◆ Task statement
Go through the listing and write out all of it exactly.

◆ Dataset content
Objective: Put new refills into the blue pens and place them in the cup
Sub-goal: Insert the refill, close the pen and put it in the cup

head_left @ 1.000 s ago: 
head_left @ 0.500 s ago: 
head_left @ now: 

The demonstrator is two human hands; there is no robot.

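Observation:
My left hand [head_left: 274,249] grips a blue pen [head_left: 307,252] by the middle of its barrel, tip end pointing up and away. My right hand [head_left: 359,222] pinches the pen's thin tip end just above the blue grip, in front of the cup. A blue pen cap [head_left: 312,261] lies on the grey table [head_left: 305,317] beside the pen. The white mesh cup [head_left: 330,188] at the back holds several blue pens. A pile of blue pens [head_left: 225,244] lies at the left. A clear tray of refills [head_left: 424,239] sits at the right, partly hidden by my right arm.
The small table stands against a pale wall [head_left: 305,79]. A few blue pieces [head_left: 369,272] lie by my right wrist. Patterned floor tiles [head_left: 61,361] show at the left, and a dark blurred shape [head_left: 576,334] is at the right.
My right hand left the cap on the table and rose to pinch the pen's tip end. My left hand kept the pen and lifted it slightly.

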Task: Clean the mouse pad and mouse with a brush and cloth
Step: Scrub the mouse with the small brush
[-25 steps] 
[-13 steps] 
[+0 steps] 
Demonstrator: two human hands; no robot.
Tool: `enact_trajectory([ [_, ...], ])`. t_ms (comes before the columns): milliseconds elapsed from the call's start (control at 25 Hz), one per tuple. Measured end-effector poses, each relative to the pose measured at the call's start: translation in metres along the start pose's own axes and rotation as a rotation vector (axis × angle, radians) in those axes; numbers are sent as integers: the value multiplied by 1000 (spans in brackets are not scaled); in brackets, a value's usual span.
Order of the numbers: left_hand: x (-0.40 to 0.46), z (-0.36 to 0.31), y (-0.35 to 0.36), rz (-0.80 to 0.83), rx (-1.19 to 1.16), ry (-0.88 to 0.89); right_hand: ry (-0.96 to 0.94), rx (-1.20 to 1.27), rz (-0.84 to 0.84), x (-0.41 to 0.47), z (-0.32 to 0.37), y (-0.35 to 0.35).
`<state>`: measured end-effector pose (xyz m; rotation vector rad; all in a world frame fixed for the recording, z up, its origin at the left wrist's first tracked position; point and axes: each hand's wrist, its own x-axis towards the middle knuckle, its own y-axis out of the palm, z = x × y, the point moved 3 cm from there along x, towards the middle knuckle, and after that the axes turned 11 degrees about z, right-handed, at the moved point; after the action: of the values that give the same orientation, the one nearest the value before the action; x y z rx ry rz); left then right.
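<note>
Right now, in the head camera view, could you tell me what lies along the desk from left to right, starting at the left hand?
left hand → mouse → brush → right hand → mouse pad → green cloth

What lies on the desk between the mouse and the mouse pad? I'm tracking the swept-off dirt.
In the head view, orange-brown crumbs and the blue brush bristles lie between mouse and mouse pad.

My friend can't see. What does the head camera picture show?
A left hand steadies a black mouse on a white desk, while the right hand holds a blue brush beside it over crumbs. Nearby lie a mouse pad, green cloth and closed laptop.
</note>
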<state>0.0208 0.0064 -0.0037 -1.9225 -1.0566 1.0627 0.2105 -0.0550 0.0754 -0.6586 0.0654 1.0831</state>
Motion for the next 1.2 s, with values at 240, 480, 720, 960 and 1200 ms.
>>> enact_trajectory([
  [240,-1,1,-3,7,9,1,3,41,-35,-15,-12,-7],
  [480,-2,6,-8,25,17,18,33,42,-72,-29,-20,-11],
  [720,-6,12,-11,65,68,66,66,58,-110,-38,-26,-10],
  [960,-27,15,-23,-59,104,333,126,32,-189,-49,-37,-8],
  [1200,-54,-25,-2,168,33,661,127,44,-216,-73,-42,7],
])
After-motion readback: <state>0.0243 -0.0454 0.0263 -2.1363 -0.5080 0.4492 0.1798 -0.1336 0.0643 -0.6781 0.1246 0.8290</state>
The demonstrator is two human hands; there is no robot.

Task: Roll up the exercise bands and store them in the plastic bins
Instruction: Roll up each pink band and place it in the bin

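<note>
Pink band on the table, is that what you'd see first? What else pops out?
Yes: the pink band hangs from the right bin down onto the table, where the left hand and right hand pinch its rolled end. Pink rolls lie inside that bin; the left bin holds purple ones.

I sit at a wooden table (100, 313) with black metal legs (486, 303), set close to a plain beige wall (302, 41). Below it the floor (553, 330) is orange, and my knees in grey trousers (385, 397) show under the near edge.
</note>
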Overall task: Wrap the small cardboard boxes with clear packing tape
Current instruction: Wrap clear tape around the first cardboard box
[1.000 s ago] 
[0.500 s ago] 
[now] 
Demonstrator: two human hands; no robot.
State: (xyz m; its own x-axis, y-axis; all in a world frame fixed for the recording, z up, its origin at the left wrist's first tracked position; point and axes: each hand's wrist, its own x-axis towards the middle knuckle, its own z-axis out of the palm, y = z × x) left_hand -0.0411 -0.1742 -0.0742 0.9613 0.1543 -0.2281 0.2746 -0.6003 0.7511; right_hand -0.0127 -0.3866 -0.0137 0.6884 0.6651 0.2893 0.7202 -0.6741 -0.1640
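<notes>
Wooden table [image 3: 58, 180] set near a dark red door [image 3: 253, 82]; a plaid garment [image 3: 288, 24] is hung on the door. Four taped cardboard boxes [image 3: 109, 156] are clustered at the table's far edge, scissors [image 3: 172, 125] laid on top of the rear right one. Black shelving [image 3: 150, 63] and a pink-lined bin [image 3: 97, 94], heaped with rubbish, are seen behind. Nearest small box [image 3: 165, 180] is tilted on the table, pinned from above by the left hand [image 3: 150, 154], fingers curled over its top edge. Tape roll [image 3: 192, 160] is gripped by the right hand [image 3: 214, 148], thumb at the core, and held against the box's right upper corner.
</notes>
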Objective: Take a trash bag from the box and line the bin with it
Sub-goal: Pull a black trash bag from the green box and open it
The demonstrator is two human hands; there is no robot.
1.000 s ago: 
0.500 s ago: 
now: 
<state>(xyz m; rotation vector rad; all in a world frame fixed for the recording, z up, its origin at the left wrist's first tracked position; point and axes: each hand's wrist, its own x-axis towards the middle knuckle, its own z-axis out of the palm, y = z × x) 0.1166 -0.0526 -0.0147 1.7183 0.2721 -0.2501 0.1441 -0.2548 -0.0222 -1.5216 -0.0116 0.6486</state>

◆ Result of the task
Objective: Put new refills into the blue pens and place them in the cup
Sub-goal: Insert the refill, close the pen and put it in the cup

head_left @ 1.000 s ago: 
head_left @ 0.500 s ago: 
head_left @ now: 

The demonstrator is two human hands; there is no robot.

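Observation:
My left hand [head_left: 274,249] grips a blue pen [head_left: 307,252] by the middle of its barrel, tip end pointing up and away. My right hand [head_left: 359,222] pinches the pen's thin tip end just above the blue grip, in front of the cup. A blue pen cap [head_left: 312,261] lies on the grey table [head_left: 305,317] beside the pen. The white mesh cup [head_left: 330,188] at the back holds several blue pens. A pile of blue pens [head_left: 225,244] lies at the left. A clear tray of refills [head_left: 424,239] sits at the right, partly hidden by my right arm.
The small table stands against a pale wall [head_left: 305,79]. A few blue pieces [head_left: 369,272] lie by my right wrist. Patterned floor tiles [head_left: 61,361] show at the left, and a dark blurred shape [head_left: 576,334] is at the right.
My right hand left the cap on the table and rose to pinch the pen's tip end. My left hand kept the pen and lifted it slightly.
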
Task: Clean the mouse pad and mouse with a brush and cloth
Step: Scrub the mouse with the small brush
[-25 steps] 
[-13 steps] 
[+0 steps] 
Demonstrator: two human hands; no robot.
Tool: `enact_trajectory([ [_, ...], ])`. t_ms (comes before the columns): milliseconds elapsed from the call's start (control at 25 Hz), one per tuple. Measured end-effector poses, each relative to the pose measured at the call's start: translation in metres along the start pose's own axes and rotation as a rotation vector (axis × angle, radians) in those axes; numbers are sent as integers: the value multiplied by 1000 (spans in brackets are not scaled); in brackets, a value's usual span.
Order of the numbers: left_hand: x (-0.40 to 0.46), z (-0.36 to 0.31), y (-0.35 to 0.36), rz (-0.80 to 0.83), rx (-1.19 to 1.16), ry (-0.88 to 0.89); right_hand: ry (-0.96 to 0.94), rx (-1.20 to 1.27), rz (-0.84 to 0.84), x (-0.41 to 0.47), z (-0.32 to 0.37), y (-0.35 to 0.35).
`<state>`: measured end-effector pose (xyz m; rotation vector rad; all in a world frame fixed for the recording, z up, its origin at the left wrist's first tracked position; point and axes: each hand's wrist, its own x-axis towards the middle knuckle, its own y-axis out of the palm, z = x × y, the point moved 3 cm from there along x, towards the middle knuckle, and after that the axes turned 11 degrees about z, right-handed, at the moved point; after the action: of the values that give the same orientation, the one nearest the value before the action; x y z rx ry rz); left then right.
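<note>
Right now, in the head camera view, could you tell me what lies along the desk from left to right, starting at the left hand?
left hand → mouse → brush → right hand → mouse pad → green cloth

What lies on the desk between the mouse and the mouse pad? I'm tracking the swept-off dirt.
In the head view, orange-brown crumbs and the blue brush bristles lie between mouse and mouse pad.

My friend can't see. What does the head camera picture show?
A left hand steadies a black mouse on a white desk, while the right hand holds a blue brush beside it over crumbs. Nearby lie a mouse pad, green cloth and closed laptop.
</note>
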<state>0.0208 0.0064 -0.0037 -1.9225 -1.0566 1.0627 0.2105 -0.0550 0.0754 -0.6586 0.0654 1.0831</state>
Motion for the next 1.2 s, with values at 240, 480, 720, 960 and 1200 ms.
>>> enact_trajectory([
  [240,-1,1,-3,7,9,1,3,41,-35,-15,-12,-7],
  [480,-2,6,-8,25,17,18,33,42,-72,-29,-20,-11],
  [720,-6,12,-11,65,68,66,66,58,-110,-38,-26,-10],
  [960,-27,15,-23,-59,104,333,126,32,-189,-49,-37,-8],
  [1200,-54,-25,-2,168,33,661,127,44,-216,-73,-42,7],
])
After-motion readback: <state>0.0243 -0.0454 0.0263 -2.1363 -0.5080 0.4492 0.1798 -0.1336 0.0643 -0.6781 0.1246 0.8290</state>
The demonstrator is two human hands; there is no robot.

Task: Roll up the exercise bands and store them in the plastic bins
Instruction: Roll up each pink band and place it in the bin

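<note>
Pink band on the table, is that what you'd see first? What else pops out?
Yes: the pink band hangs from the right bin down onto the table, where the left hand and right hand pinch its rolled end. Pink rolls lie inside that bin; the left bin holds purple ones.

I sit at a wooden table (100, 313) with black metal legs (486, 303), set close to a plain beige wall (302, 41). Below it the floor (553, 330) is orange, and my knees in grey trousers (385, 397) show under the near edge.
</note>
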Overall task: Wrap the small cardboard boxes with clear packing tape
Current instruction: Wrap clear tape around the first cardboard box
[1.000 s ago] 
[0.500 s ago] 
[now] 
Demonstrator: two human hands; no robot.
State: (xyz m; its own x-axis, y-axis; all in a world frame fixed for the recording, z up, its origin at the left wrist's first tracked position; point and axes: each hand's wrist, its own x-axis towards the middle knuckle, its own z-axis out of the palm, y = z × x) left_hand -0.0411 -0.1742 -0.0742 0.9613 0.1543 -0.2281 0.2746 -0.6003 0.7511; right_hand -0.0127 -0.3866 -0.0137 0.6884 0.6651 0.2893 0.7202 -0.6741 -0.1640
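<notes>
Wooden table [image 3: 58, 180] set near a dark red door [image 3: 253, 82]; a plaid garment [image 3: 288, 24] is hung on the door. Four taped cardboard boxes [image 3: 109, 156] are clustered at the table's far edge, scissors [image 3: 172, 125] laid on top of the rear right one. Black shelving [image 3: 150, 63] and a pink-lined bin [image 3: 97, 94], heaped with rubbish, are seen behind. Nearest small box [image 3: 165, 180] is tilted on the table, pinned from above by the left hand [image 3: 150, 154], fingers curled over its top edge. Tape roll [image 3: 192, 160] is gripped by the right hand [image 3: 214, 148], thumb at the core, and held against the box's right upper corner.
</notes>
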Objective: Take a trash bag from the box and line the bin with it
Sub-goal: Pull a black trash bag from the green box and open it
The demonstrator is two human hands; there is no robot.
1.000 s ago: 
0.500 s ago: 
now: 
<state>(xyz m; rotation vector rad; all in a world frame fixed for the recording, z up, its origin at the left wrist's first tracked position; point and axes: each hand's wrist, its own x-axis towards the middle knuckle, its own z-axis out of the palm, y = z × x) 0.1166 -0.0526 -0.0147 1.7183 0.2721 -0.2501 0.1441 -0.2548 -0.0222 -1.5216 -0.0116 0.6486</state>

Work on this exercise is now finished.